** Work to be completed **
Beginning with the line that holds "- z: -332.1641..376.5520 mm" and ending with the last line of the entries, please output each line exactly, apart from any pictures.

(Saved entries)
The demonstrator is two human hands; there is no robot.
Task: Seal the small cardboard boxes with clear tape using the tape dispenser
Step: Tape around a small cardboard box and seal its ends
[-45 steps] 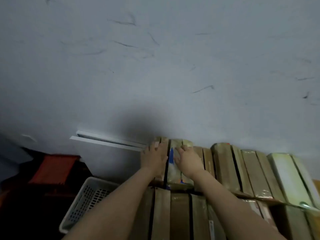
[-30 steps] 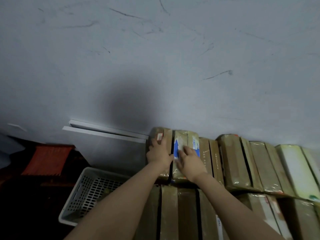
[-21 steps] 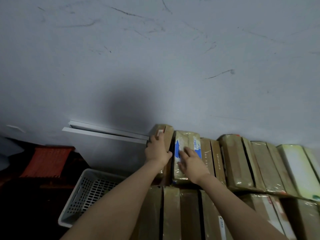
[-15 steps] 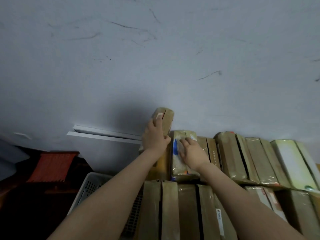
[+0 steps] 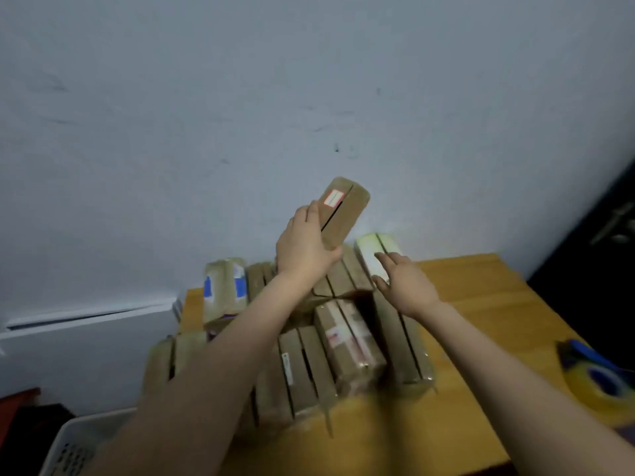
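Small cardboard box held tilted in left hand grip; right hand grip wide, fingers straight

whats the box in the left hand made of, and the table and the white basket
The box, gripped by the left hand: brown cardboard, matte, with a dark seam between its flaps. The table: yellowish wood or wood-look laminate, faint grain bands, slight sheen. The basket: likely white plastic, its wall pierced with small holes.

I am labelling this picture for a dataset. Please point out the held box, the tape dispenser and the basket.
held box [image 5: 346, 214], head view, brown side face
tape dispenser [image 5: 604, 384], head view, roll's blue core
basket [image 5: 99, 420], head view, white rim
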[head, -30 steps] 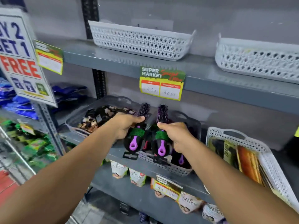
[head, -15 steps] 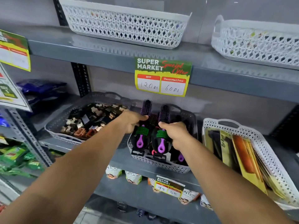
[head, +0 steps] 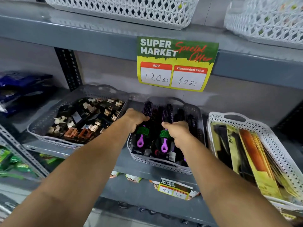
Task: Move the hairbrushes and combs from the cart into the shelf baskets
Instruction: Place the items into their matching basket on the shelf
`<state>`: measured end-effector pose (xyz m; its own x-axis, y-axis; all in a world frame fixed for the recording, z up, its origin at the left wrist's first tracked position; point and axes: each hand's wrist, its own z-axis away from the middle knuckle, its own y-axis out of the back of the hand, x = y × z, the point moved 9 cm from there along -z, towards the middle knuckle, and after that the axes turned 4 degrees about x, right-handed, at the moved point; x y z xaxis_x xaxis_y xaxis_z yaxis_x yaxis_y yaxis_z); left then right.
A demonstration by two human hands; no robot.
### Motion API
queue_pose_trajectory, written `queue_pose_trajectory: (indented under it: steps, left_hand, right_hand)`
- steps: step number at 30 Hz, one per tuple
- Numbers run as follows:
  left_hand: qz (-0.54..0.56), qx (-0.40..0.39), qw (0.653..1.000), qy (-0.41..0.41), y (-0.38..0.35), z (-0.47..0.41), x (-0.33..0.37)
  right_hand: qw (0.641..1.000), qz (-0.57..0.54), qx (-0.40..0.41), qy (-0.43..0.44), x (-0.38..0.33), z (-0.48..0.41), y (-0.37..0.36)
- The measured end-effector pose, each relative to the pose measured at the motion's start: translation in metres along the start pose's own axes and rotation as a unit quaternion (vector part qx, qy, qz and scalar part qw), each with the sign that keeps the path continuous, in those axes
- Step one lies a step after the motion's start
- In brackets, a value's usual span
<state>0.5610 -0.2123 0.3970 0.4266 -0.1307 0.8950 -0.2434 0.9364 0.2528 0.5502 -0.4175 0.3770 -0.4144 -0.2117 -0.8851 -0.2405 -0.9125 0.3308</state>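
Observation:
My left hand (head: 133, 119) is closed around a black round hairbrush with purple bristles and a purple handle loop (head: 141, 141). My right hand (head: 179, 132) grips a second, matching hairbrush (head: 164, 145). Both brushes carry green labels and are held over a grey mesh basket (head: 157, 163) on the middle shelf, their lower ends inside it. More dark brushes lie in that basket behind my hands. The cart is out of view.
A grey basket of hair clips (head: 54, 136) sits to the left, a white basket of packaged combs (head: 278, 154) to the right. Two white baskets (head: 124, 10) stand on the shelf above. A price sign (head: 175, 64) hangs from that shelf's edge.
Both hands have carried the two brushes forward and down into the grey middle basket. The camera has come closer to the shelf and turned to the right.

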Motion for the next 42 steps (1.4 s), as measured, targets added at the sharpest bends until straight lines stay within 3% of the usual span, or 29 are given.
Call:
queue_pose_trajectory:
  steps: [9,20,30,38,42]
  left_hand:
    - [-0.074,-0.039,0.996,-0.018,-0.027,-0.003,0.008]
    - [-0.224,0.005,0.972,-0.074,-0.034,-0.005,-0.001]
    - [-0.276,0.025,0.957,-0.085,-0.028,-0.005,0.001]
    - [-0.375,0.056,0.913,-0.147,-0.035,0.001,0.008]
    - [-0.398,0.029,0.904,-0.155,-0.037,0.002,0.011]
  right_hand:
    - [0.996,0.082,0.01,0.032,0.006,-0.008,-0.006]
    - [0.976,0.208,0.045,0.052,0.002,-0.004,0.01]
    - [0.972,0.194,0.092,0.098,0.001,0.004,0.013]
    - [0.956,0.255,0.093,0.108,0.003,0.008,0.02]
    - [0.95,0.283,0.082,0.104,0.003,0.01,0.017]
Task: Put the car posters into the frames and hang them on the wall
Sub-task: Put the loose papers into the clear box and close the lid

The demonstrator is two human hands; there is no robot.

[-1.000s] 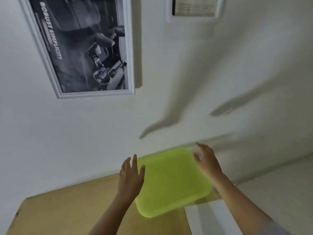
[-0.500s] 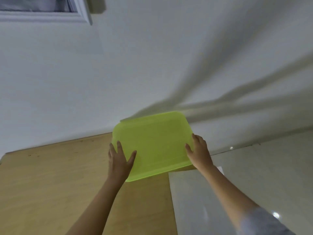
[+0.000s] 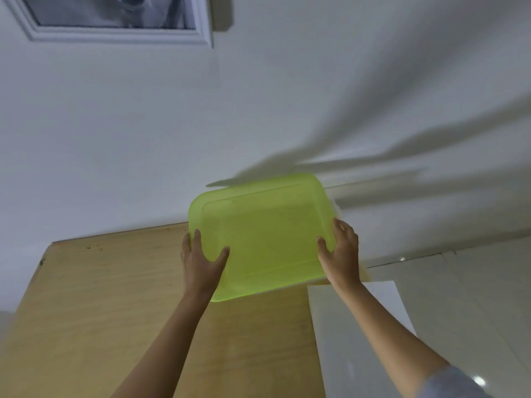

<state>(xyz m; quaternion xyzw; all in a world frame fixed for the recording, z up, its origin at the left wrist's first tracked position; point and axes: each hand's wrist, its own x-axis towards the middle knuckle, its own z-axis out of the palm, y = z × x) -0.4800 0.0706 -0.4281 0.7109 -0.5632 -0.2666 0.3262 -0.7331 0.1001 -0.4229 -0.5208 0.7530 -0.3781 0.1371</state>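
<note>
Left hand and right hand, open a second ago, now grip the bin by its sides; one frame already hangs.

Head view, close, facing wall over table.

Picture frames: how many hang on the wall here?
1. A white frame hangs top left on the wall, cut off by the picture's edge. Others may hang out of view.

I grip the green tray with my left hand and right hand over the counter. A framed poster hangs upper left.
</note>
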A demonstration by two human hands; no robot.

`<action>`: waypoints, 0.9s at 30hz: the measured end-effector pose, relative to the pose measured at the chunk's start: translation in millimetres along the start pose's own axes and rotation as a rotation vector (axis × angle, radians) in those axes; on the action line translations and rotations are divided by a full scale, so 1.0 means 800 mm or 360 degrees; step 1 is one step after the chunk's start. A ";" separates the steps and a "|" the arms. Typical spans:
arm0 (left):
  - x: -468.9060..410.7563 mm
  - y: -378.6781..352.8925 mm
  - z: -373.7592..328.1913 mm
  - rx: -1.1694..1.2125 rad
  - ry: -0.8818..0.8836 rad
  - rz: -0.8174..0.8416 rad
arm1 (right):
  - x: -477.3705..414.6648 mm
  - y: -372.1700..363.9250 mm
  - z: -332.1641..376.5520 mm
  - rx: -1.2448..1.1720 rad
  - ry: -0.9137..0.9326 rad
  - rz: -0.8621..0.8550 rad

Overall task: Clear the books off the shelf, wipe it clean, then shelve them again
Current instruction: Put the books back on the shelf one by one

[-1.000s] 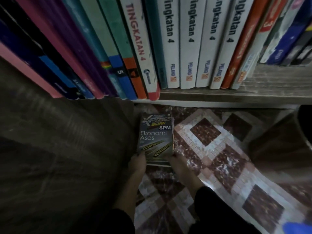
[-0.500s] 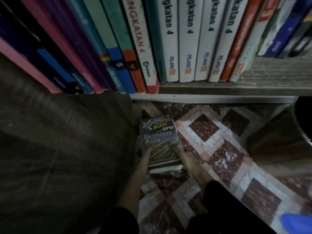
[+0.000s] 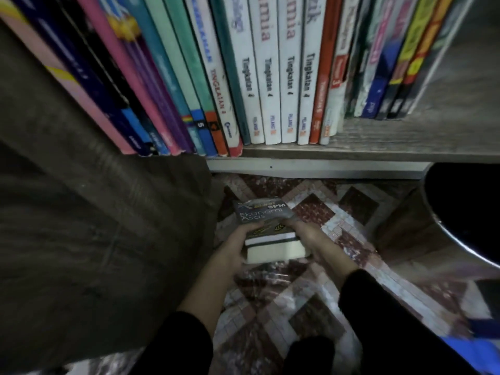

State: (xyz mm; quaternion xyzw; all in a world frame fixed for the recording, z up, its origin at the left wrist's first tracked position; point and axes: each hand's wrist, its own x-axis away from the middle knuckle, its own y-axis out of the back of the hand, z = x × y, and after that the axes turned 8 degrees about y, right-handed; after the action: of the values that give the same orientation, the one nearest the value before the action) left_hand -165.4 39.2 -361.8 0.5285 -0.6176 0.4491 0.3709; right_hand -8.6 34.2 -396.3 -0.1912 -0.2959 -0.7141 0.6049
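A small stack of books (image 3: 273, 249), topped by a grey "Ekonomi Asas" book (image 3: 259, 215), is held low over the patterned floor. My left hand (image 3: 234, 246) grips the stack's left side with the thumb over the top cover. My right hand (image 3: 311, 236) grips its right side. Above them the wooden shelf (image 3: 378, 150) carries a full row of upright books (image 3: 270, 85), white "Tingkatan 4" spines in the middle, pink, blue and teal ones leaning at the left.
A dark wooden side panel (image 3: 94, 226) fills the left. The floor (image 3: 311, 307) has red and white tiles. A round black object with a shiny rim (image 3: 465, 220) sits at the right. Something blue (image 3: 476, 347) lies at the lower right.
The stack has come up off the floor toward me, its page edges now showing. Both hands have closed round its sides. The view has tilted up along the shelved spines.
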 end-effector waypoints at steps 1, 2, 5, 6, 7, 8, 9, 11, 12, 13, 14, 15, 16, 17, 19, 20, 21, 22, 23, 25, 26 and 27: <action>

** Answer box **
  - z: -332.1641..376.5520 mm
  - rx: -1.2448..1.1720 rad
  - ry: -0.9137..0.9326 rad
  - rz: -0.8621..0.8550 rad

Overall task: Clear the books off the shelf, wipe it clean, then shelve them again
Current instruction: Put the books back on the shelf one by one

[-1.000s] 
[-0.500s] 
[+0.000s] 

State: (xyz mm; quaternion xyzw; all in a world frame fixed for the recording, z up, its origin at the left wrist's first tracked position; point and axes: each hand's wrist, its own x-axis away from the middle knuckle, its own y-axis out of the back of the hand, z = x × y, and after that the axes turned 8 degrees about y, right-handed; after the action: of the values that give the same orientation, the one nearest the value before the action) left_hand -165.4 39.2 -361.8 0.5285 -0.6176 0.4491 0.3709; right_hand -8.6 34.2 -396.3 -0.1912 -0.2959 -0.7141 0.6049
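A small stack of books (image 3: 273, 249), topped by a grey "Ekonomi Asas" book (image 3: 259, 215), is held low over the patterned floor. My left hand (image 3: 234, 246) grips the stack's left side with the thumb over the top cover. My right hand (image 3: 311, 236) grips its right side. Above them the wooden shelf (image 3: 378, 150) carries a full row of upright books (image 3: 270, 85), white "Tingkatan 4" spines in the middle, pink, blue and teal ones leaning at the left.
A dark wooden side panel (image 3: 94, 226) fills the left. The floor (image 3: 311, 307) has red and white tiles. A round black object with a shiny rim (image 3: 465, 220) sits at the right. Something blue (image 3: 476, 347) lies at the lower right.
The stack has come up off the floor toward me, its page edges now showing. Both hands have closed round its sides. The view has tilted up along the shelved spines.
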 end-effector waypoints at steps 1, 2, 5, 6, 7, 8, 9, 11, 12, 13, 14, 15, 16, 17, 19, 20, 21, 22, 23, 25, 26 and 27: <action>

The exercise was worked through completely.